_TASK STATEMENT_: Please look for the string "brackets" below and report every line in which it occurs.

_DATASET EXTRACT_:
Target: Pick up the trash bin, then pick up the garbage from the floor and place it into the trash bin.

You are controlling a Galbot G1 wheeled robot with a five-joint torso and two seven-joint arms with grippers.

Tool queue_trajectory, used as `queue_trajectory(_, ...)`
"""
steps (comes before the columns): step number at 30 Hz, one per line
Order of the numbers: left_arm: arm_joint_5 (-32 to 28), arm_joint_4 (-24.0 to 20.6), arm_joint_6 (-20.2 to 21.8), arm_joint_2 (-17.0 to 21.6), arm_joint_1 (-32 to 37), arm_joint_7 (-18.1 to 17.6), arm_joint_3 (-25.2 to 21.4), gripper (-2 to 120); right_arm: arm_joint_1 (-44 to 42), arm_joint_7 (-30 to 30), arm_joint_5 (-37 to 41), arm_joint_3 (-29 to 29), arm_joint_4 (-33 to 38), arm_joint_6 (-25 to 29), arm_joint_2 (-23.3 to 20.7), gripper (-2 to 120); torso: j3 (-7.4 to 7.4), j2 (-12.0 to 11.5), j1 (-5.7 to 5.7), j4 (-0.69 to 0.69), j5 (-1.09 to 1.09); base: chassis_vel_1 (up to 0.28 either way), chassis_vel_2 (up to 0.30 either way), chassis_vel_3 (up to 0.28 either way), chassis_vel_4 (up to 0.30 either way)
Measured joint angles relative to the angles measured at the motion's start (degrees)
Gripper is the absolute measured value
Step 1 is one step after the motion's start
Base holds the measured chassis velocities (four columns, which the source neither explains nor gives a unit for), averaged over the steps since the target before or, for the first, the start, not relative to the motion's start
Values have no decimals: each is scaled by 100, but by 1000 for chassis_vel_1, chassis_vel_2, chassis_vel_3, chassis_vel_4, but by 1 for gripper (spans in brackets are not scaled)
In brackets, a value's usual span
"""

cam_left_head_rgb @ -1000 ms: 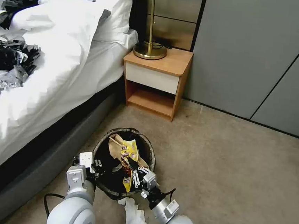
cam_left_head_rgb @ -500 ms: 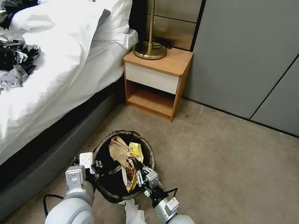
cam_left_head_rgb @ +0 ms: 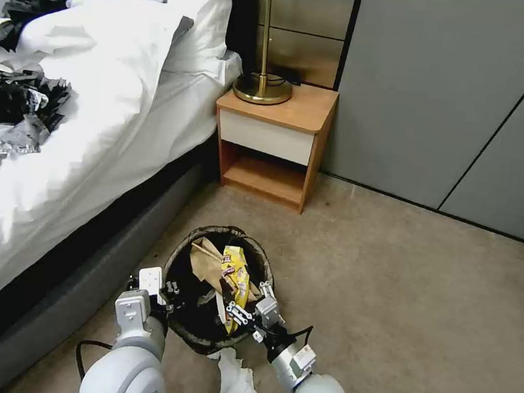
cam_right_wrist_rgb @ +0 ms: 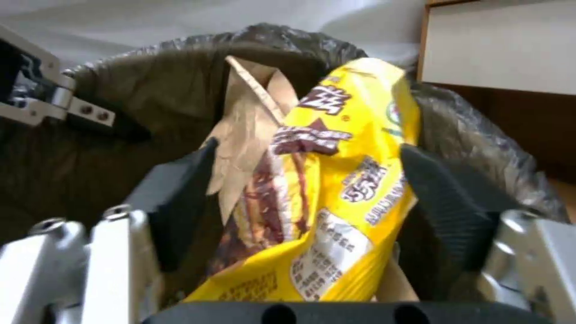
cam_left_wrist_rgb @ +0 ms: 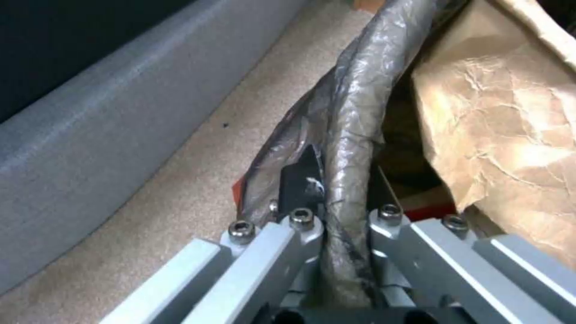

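Beige carpet runs between bed and wooden nightstand.

Printing on the yellow snack wrapper, nothing really readable

The yellow snack wrapper has big white stylised characters on a dark maroon patch with a star, then more white characters lower down and a white panel of tiny print near its lower end, but none of it can be made out. From the head view the same wrapper just shows little dark specks of print. No other text, numbers or signs show anywhere.
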Motion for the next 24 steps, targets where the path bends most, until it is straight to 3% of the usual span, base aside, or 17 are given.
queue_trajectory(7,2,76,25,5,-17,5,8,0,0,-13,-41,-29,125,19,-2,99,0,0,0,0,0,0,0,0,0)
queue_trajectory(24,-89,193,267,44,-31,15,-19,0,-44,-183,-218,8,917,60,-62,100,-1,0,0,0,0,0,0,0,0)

_RESULT_:
Values have no decimals: each is scaled by 100, but by 1000 for chassis_vel_1, chassis_vel_2, chassis_vel_3, chassis_vel_4, but by 1 for gripper (spans in brackets are not scaled)
In brackets, a value's usual span

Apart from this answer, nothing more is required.